Titus Labienus commanded the Optimate force, which included many infantrymen, 8,000 Numidian cavalry and 1,600 Gallic and Germanic cavalry. Caesar deployed his army in one line to prevent envelopment, with his archers up front and the cavalry on the wings. Labienus's cavalry pushed back Caesar's cavalry and surrounded the Caesarian army. In the center, the Numidian light infantry launched projectiles at the Caesarian legionaries, staying out of the Caesarians's reach. Caesar's legions redeployed into a circle to face attacks from all sides. The Numidian light infantry bombarded the legionaries with missiles.
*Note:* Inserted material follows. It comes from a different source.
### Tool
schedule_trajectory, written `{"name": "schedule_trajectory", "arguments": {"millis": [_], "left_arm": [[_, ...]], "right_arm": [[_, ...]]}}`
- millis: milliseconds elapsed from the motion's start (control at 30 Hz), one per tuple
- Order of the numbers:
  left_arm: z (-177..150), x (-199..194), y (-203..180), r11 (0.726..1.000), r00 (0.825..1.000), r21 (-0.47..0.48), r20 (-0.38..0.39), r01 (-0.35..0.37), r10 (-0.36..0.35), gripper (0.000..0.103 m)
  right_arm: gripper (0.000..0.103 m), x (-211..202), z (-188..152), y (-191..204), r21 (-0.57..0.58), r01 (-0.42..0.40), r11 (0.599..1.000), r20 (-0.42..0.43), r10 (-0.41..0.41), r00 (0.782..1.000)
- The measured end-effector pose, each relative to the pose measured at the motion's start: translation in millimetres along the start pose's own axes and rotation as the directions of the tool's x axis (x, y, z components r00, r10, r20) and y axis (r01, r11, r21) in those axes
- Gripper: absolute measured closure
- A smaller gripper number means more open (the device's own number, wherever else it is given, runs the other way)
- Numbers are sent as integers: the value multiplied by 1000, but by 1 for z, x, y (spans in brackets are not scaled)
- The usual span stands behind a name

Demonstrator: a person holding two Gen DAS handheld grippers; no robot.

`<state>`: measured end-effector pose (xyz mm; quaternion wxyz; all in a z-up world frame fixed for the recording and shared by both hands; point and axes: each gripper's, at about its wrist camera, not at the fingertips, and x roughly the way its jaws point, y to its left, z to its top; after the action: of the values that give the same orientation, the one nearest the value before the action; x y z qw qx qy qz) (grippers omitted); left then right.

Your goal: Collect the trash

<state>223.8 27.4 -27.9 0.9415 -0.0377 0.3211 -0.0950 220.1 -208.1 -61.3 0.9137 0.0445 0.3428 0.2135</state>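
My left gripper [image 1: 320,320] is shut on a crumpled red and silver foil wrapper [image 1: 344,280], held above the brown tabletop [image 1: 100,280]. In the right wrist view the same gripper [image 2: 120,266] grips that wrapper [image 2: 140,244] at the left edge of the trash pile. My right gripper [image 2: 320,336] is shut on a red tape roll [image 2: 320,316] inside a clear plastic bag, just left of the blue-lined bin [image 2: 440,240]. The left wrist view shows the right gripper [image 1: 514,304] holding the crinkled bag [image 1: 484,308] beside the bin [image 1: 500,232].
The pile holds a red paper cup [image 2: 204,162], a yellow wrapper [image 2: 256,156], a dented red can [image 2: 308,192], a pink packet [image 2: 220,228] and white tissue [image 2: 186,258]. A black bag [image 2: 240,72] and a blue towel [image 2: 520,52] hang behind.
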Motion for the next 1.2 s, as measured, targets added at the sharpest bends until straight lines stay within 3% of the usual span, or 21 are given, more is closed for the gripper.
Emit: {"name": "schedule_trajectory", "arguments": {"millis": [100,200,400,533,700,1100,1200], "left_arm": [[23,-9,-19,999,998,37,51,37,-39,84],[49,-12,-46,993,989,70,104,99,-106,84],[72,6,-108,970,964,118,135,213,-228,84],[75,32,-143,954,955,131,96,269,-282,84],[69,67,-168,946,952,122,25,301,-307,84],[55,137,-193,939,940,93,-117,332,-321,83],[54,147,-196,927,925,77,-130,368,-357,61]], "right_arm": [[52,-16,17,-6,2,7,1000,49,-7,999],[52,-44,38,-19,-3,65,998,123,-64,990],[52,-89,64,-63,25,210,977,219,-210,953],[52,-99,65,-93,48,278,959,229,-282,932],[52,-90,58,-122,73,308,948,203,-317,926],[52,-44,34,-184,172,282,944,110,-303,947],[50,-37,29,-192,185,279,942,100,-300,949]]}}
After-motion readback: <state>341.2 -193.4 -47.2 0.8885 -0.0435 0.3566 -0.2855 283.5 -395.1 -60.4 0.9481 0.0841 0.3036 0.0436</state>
Caesar's legionaries threw their pila at the enemy in return, but were ineffective.

Titus Labienus rode up to the front rank of Caesar's troops, coming very near in order to taunt the enemy troops. A veteran of the Tenth Legion approached Labienus, who recognized him. The veteran threw his pilum at Labienus's horse, wounding it. "That'll teach you Labienus, that a soldier of the Tenth is attacking you", the veteran growled, shaming Labienus in front of his own men. Some men however began to panic. An aquilifer attempted to flee but Caesar grabbed the man, spun him around and shouted "the enemy are over there!"

Caesar broadened the length of his line and made every other cohort turn around, so the standards would be facing the Numidian cavalry in the Romans' rear and the other cohorts the Numidian light infantry to the front. The legionaries charged and threw their pila, scattering the Optimates infantry and cavalry. They pursued their enemy for a short distance, and then began to march back to camp. However Marcus Petreius and Gnaeus Calpurnius Piso appeared with 1,600 Numidian cavalry and a large number of light infantry who harassed Caesar's legionaries as they retreated. Caesar readied his army for combat and drove the Optimates forces back. Petreius was wounded at this point. Exhausted, Caesar moved back to camp.

==Aftermath==
Caesar had failed in his initial goal of gaining supplies for his army. However, his army remained intact; Caesar fortified his camp at Ruspina and made light infantrymen out of his sailors. His craftsmen produced projectiles and Caesar sent messages to bring up grain and other supplies. Metellus Scipio joined forces with Labienus and Petreius and they set up camp three miles from Caesar's.